Já lá vão uns anitos de mistério para o rapper do sul de Londres, mas finalmente chega-nos o seu primeiro longa-duração: 40. Sente-se jungle, grime e drum’n’bass nas batidas, repetimos os refrões permeados de reverb e auto-tune, e, para um contraste meticulosamente composto, são-nos contadas narrativas emocionais e sombrias que tanto abordam o mundo interno do rapper como fazem considerações sobre o zeitgeist tecnológico e social em que vivemos. Fica projetada, então, uma ambiência de melancolia properly british. É só aproveitar o filme que conta a história de uma Inglaterra — e de uma Londres — que raramente é publicitada. 


[Rapsody] Please Don’t Cry 

Please Don’t Cry é um álbum sério, de uma rapper séria, que sentimos dedicar todo o seu tempo acordada à manufatura de uma arte que demora anos a ser construída, polida e finalmente apresentada a um público. Talvez por esta razão não tenha a atenção que merece — já não há um hábito generalizado de prestar atenção a todas as arestas, de reparar em todos os ângulos perspetivados, de nos imergirmos na música completamente, abertos a recebermos experiências de um outro. 
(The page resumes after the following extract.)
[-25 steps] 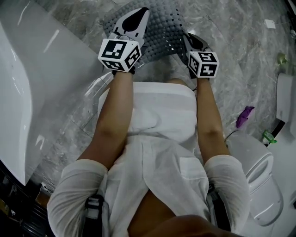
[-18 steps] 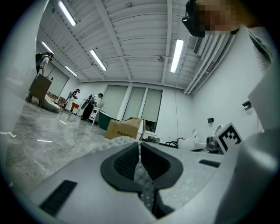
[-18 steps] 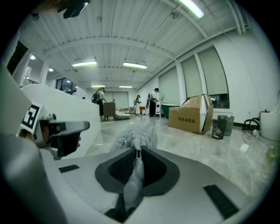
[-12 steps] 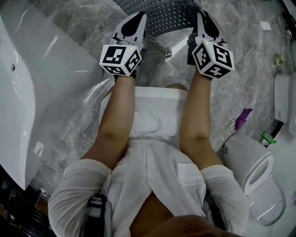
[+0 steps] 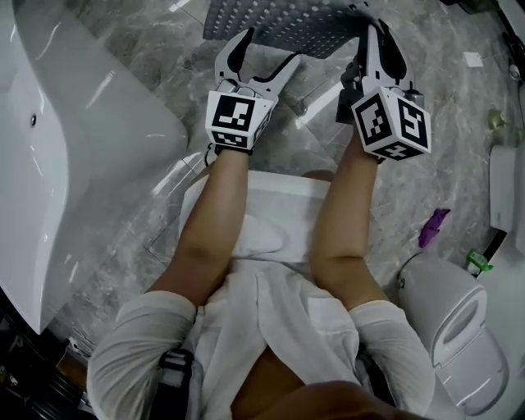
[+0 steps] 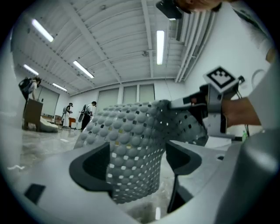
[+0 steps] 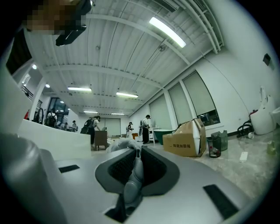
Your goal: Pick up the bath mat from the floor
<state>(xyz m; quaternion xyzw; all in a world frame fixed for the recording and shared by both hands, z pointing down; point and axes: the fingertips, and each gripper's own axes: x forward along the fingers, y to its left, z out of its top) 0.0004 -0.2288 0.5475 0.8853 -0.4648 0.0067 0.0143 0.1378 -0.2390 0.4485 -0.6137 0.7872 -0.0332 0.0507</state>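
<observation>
- Since a second ago the bath mat point(image 5: 279, 20) has come up from the grey marble floor point(image 5: 139, 221). It lay flat beyond both tongs then. Now its near edge is lifted at the far end of the head view.
- The right tongs point(image 5: 373, 37) have risen with it and are closed almost fully on the mat's near right edge. Their own view shows a thin fold of grey rubber pinched between the pads.
- The left tongs point(image 5: 262, 57), clamped a second ago, have just been opening. Their jaws now stand wide apart. A flap of the studded, perforated mat hangs between them, and neither pad presses on it.
- So the mat's weight seems to hang from the right grip alone, draping leftwards and down from it. Whether its far edge is clear of the floor cannot be told.
- Both tongs point level, held out beyond the person's bare forearms. This likely keeps the limp mat hanging away from the body.
- The left tongs have probably let go either to take a fresh hold or to leave the carrying to one hand. With a single narrow pinch, the rubber could slip.
- A white bathtub point(image 5: 49, 164) lies to the left and a white toilet point(image 5: 459, 328) near right, both well apart from the mat.
</observation>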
Mas deixemo-nos de sociologias baratas e vamos aos fatos: Rapsody é uma génia do hip hop. Em cada faixas das vinte e duas deste disco, o seu 4º desde 2012, somos expostos a uma enxurrada de punchlines que nunca ouvimos antes, a uma variedade de flows numerosa e a devida mestria a dominá-los impecavelmente, e a uma seleção de instrumentais incólume. A norte-carolinense aborda a sua música, a si própria e à sua psicologia introspetiva e emocional como se de uma cirurgia se tratasse — e mesmo assim temos a certeza que quando se refere a si própria como absolutamente underrated e, ao mesmo tempo, das mais respeitadas do game, ninguém se poderá opor. Nem os refrões mais orelhudos do disco retiram a aura de boom bap puro e duro do projeto, que, como seria de esperar de uma veterana, leva mais de uma hora de duração — e cujos convidados são arrebatadores, indo desde Hit-Boy, Erykah Badu, Alex Isley e Lil Wayne até, entre outros, Phylicia Rashad, que serve de voz de terapeuta e terapêutica. 

Please Don’t Cry será provavelmente o melhor álbum do ano que não verão representado em muitas listas, portanto serve este parágrafo para vos convencer a convencerem os vossos amigos a ouvirem. Já está na altura de Marlanna Evans ser reconhecida como uma das melhores de sempre.